** HOW TO COMPLETE THIS TASK **
For the entries that follow, retype exactly the lines from the one containing "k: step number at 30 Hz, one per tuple" to the one containing "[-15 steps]", inclusive, and only those. Images stay out of the copy.
*** EXTRACTED MATERIAL ***
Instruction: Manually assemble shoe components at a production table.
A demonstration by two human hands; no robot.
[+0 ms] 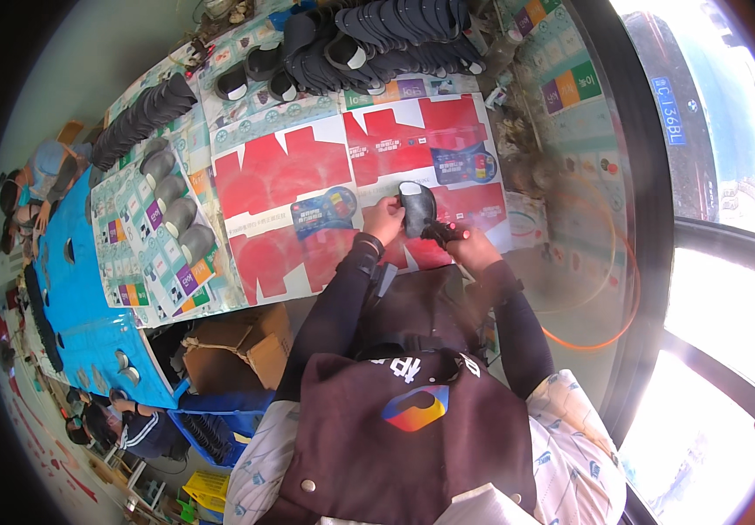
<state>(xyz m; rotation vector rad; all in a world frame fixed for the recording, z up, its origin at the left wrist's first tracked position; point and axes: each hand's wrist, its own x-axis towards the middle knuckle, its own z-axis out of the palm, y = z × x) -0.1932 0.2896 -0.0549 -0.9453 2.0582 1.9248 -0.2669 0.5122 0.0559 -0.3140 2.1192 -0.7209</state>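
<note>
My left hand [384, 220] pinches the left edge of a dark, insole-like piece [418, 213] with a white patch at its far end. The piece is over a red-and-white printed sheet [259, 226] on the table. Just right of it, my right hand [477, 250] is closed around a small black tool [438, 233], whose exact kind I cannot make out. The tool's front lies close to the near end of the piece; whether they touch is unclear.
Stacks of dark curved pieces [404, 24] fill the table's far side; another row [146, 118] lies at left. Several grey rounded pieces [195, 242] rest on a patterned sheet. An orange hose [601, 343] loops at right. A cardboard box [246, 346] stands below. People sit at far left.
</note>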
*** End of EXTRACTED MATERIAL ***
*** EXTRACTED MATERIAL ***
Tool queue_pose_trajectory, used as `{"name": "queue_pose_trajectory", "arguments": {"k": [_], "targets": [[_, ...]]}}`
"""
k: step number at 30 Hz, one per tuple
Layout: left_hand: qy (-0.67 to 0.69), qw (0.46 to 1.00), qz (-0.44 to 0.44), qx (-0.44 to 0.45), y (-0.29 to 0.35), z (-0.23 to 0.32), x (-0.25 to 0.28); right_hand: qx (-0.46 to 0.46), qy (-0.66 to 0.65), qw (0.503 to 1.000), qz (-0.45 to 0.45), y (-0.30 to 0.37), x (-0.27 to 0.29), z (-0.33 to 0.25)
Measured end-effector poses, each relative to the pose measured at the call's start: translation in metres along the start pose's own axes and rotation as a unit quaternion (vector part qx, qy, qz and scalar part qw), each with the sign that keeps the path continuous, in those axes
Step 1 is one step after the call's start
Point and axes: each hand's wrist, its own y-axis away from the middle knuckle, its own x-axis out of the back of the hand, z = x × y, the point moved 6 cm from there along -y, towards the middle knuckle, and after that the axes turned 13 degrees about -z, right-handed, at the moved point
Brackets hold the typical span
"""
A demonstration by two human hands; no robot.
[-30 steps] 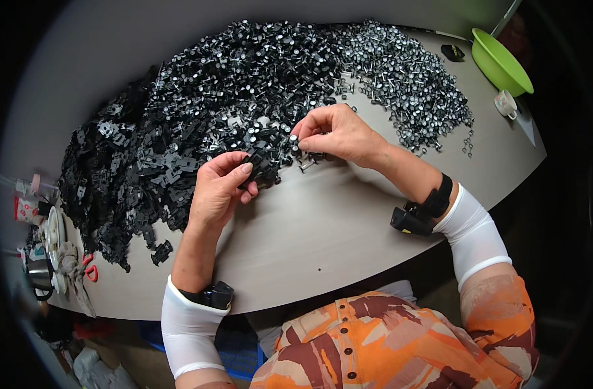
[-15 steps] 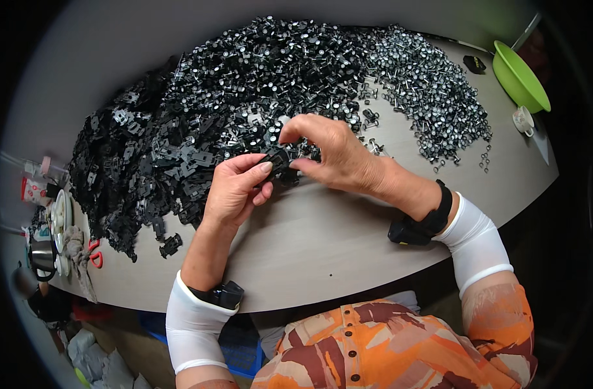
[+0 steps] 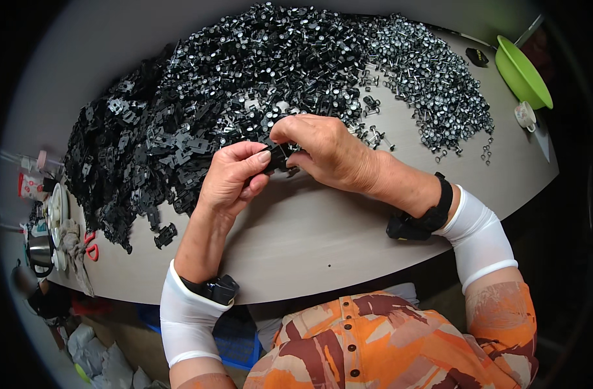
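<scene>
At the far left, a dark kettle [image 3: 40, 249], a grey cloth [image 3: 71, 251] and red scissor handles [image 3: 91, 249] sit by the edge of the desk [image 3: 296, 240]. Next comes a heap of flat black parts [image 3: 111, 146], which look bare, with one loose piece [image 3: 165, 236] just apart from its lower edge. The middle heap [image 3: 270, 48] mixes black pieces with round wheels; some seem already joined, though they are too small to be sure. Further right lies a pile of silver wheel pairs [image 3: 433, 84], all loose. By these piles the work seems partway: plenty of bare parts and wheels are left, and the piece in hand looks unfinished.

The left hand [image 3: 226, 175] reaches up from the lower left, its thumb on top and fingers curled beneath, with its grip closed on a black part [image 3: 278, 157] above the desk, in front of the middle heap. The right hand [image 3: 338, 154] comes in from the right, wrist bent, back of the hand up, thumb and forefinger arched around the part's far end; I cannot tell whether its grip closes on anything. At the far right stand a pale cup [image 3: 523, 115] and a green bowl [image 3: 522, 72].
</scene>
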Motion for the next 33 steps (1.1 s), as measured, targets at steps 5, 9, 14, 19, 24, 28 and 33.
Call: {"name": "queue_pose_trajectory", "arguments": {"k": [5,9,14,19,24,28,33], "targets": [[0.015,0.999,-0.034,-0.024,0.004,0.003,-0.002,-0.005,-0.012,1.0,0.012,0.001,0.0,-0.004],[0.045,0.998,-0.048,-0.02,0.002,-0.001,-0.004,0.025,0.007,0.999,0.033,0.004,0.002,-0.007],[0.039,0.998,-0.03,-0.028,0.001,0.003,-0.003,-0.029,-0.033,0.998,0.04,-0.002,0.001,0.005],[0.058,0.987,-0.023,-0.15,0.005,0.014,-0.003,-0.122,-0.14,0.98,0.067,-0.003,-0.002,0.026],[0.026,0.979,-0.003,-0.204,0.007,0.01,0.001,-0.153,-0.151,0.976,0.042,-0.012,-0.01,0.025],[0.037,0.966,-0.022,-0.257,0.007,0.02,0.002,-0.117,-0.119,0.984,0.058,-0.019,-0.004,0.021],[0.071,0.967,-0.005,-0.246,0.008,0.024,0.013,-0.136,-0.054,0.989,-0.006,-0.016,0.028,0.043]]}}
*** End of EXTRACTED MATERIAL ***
** OUTPUT BELOW **
k: step number at 30 Hz, one per tuple
Layout: left_hand: qy (-0.67 to 0.69), qw (0.46 to 1.00), qz (-0.44 to 0.44), qx (-0.44 to 0.45), y (-0.29 to 0.35), z (-0.23 to 0.32), x (-0.25 to 0.28); right_hand: qx (-0.46 to 0.46), qy (-0.66 to 0.65), qw (0.503 to 1.000), qz (-0.45 to 0.45), y (-0.30 to 0.37), x (-0.27 to 0.29), z (-0.33 to 0.25)
Measured end-effector poses, each relative to the pose measured at the call's start: translation in metres along the start pose's own axes and rotation as a unit quaternion (vector part qx, qy, qz and scalar part qw), each with the sign that keeps the path continuous, in those axes
Step 1 is one step after the call's start
Point and axes: each hand's wrist, its own y-axis away from the middle knuckle, its own x-axis out of the back of the hand, z = x × y, the point moved 6 cm from there along -y, towards the middle knuckle, and after that the axes turned 13 degrees about -z, right-handed, at the moved point
Brackets hold the typical span
"""
A demonstration by two human hands; no robot.
[-30 steps] 
[-15 steps] 

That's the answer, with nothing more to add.